INSTRUCTIONS TO FOLLOW >> Below is some data. Retype exactly the lines starting at the one with "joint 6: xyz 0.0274" and ending at the one with "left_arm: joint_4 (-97".

GIVEN RECORDS >>
################

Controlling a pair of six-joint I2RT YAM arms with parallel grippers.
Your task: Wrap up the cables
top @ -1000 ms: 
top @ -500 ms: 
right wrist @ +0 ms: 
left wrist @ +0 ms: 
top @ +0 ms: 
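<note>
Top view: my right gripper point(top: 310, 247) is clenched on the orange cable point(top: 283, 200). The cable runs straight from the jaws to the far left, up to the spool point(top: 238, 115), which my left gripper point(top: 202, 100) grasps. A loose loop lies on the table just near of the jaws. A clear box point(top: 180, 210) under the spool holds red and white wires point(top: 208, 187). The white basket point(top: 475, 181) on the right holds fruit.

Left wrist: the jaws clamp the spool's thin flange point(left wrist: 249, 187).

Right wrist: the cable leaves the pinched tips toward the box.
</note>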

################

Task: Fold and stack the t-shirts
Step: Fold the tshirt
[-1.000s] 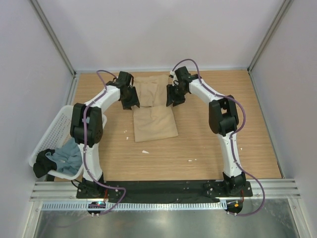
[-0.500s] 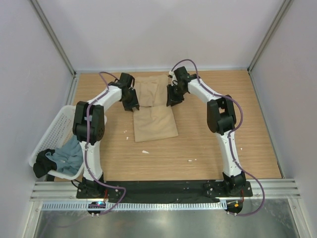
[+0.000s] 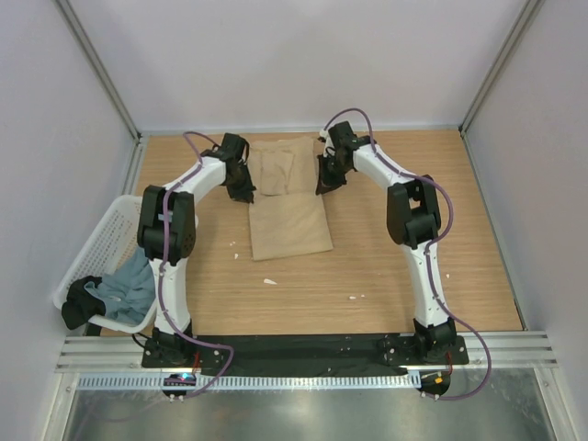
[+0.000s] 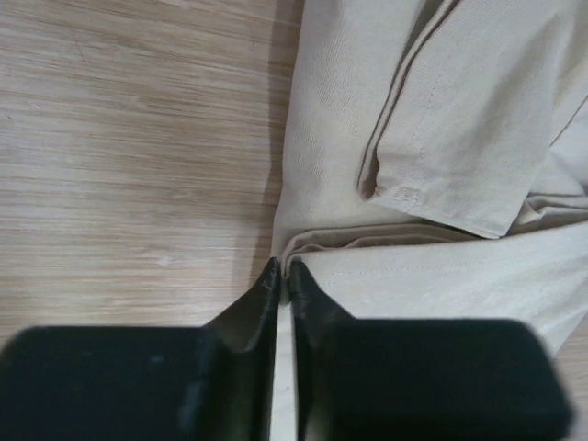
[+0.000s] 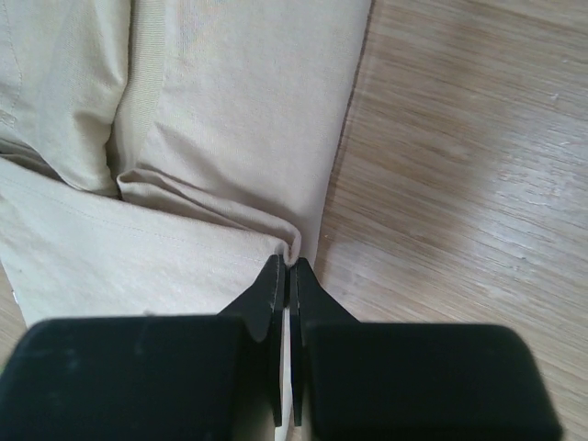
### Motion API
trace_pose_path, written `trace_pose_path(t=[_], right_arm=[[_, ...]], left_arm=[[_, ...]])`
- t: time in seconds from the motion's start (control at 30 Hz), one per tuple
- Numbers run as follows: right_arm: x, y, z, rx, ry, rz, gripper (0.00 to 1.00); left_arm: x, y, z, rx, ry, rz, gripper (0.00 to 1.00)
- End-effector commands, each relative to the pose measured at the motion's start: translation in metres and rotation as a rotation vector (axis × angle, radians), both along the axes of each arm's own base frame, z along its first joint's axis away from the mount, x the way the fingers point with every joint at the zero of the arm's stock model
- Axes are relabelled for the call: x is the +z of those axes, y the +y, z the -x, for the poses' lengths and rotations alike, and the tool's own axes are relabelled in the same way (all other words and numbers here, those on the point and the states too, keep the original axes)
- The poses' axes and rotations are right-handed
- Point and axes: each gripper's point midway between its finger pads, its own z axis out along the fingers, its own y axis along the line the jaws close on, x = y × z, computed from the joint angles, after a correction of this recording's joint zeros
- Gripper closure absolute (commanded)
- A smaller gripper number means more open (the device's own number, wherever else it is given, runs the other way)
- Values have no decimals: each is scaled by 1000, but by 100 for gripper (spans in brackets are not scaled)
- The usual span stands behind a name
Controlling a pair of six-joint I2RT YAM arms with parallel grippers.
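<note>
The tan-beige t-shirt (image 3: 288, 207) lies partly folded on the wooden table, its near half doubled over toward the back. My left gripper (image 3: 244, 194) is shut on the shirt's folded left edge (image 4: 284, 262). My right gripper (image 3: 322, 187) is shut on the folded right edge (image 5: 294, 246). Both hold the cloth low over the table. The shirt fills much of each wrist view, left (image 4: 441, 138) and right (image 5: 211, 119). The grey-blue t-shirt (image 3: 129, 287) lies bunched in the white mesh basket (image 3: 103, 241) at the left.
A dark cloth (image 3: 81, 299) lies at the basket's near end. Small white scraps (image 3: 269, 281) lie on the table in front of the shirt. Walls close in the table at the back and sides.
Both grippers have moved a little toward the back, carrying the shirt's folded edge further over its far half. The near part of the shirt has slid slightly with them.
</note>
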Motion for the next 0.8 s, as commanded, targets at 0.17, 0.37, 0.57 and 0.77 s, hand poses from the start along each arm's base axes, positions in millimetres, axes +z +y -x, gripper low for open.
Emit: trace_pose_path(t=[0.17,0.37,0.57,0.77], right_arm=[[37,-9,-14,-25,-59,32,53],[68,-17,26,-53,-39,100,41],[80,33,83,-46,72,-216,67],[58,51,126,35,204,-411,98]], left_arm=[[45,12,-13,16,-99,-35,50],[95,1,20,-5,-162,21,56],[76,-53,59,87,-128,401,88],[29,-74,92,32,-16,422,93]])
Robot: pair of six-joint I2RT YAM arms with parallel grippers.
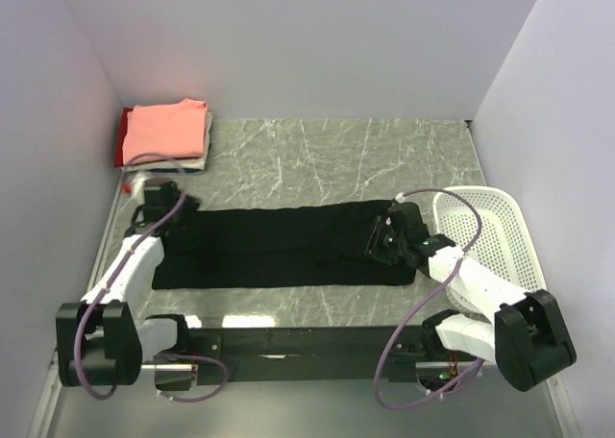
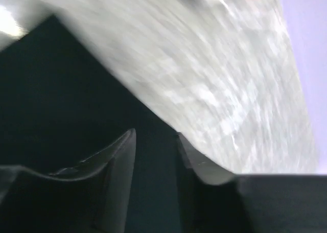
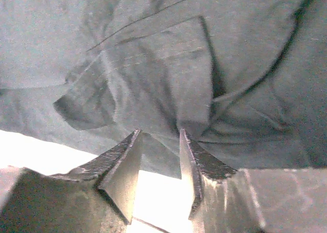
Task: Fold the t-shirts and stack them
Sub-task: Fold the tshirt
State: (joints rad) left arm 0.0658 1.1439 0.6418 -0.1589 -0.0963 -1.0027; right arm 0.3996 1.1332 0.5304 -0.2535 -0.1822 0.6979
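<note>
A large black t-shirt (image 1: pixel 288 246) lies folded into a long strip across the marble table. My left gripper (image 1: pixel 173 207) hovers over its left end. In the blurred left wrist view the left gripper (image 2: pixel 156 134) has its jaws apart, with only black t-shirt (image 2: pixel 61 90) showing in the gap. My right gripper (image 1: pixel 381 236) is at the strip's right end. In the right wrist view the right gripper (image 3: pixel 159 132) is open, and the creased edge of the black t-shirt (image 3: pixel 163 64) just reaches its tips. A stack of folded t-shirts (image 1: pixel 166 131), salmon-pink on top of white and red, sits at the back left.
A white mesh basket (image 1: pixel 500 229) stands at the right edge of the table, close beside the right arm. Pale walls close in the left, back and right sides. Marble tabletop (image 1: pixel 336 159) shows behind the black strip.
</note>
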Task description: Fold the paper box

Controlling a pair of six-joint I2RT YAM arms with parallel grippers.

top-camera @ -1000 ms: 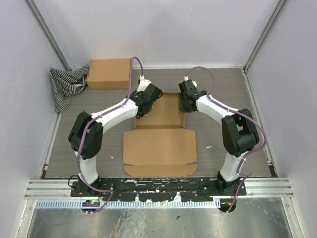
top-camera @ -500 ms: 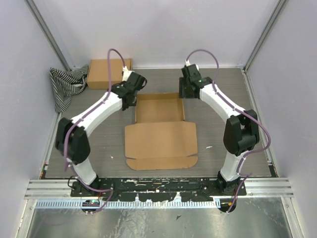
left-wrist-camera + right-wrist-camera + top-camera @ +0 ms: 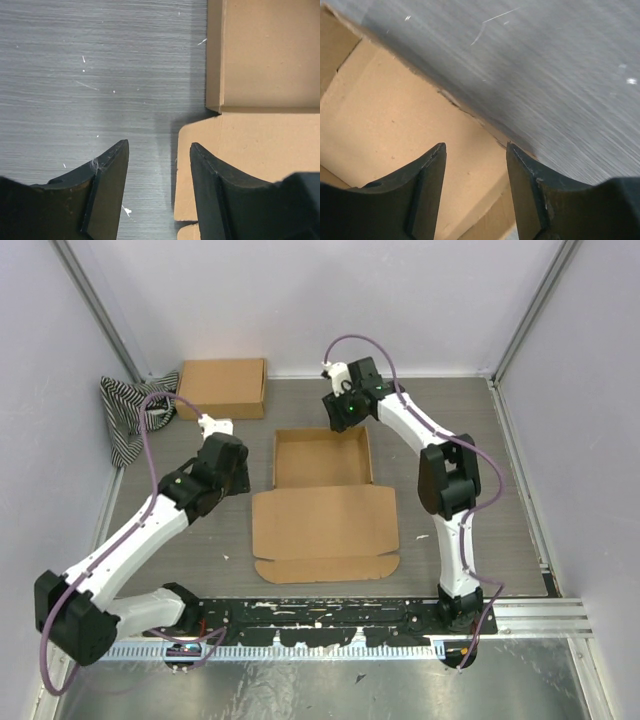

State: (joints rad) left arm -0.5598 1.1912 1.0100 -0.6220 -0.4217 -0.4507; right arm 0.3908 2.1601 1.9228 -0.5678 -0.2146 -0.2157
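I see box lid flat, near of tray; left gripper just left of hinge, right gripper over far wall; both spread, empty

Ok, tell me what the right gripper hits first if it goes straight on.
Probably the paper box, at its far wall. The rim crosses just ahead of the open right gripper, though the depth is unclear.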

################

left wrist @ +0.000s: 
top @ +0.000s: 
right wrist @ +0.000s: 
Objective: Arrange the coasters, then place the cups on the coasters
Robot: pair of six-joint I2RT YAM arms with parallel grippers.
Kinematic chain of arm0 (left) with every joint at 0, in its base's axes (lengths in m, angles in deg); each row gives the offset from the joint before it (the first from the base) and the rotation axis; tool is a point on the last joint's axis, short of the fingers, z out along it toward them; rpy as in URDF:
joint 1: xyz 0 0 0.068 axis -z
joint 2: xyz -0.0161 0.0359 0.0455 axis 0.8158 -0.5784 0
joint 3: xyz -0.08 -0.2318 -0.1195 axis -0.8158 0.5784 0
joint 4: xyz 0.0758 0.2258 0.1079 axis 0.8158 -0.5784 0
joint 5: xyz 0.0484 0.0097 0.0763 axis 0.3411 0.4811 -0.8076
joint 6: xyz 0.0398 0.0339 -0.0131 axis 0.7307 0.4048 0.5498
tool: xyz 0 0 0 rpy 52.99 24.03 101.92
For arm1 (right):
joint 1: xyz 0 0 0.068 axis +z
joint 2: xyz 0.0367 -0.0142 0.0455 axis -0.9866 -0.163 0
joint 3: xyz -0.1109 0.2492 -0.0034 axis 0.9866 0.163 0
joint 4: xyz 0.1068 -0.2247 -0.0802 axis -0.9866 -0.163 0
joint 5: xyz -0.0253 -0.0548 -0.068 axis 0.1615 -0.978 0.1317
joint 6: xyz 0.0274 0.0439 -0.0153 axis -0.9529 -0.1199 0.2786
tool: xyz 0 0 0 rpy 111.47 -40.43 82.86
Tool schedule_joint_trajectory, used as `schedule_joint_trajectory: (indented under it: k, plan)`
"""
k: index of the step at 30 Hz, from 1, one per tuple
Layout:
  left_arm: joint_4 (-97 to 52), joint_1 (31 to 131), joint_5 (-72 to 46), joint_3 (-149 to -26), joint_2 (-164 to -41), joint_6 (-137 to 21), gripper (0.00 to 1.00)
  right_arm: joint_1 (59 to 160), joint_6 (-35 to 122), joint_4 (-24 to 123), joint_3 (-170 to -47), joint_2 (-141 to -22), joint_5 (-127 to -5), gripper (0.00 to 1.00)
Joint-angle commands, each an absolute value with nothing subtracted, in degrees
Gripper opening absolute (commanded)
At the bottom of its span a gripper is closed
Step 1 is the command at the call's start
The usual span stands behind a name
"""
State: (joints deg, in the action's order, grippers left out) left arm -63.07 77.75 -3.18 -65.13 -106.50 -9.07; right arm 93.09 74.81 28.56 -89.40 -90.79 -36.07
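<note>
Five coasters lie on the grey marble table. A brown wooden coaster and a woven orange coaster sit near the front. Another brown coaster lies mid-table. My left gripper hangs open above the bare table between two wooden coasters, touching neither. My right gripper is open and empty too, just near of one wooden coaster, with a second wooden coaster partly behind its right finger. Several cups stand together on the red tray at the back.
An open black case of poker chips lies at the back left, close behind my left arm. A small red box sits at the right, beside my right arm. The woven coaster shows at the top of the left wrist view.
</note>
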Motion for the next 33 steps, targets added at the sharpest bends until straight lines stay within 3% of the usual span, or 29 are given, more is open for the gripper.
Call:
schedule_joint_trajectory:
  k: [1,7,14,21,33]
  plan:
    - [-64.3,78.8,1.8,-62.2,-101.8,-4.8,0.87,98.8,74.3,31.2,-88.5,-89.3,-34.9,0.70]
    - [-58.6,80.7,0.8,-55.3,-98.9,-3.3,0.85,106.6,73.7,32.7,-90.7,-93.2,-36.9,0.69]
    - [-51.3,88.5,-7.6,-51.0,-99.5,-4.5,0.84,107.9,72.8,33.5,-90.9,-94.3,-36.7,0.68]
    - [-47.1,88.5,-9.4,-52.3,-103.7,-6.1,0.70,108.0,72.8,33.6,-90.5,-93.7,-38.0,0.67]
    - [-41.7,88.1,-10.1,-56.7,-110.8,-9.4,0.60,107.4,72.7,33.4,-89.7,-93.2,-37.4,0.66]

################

ANSWER TO THIS PROBLEM >>
joint 6: xyz 0.0274 0.0439 -0.0153 axis -0.9529 -0.1199 0.2786
tool: xyz 0 0 0 rpy 111.47 -40.43 82.86
Tool schedule_joint_trajectory, used as `schedule_joint_trajectory: (indented under it: k, plan)`
"""
k: index of the step at 30 Hz, from 1, one per tuple
Layout:
  left_arm: joint_4 (-97 to 52), joint_1 (31 to 131), joint_5 (-72 to 46), joint_3 (-149 to -26), joint_2 (-164 to -41), joint_6 (-137 to 21), gripper (0.00 to 1.00)

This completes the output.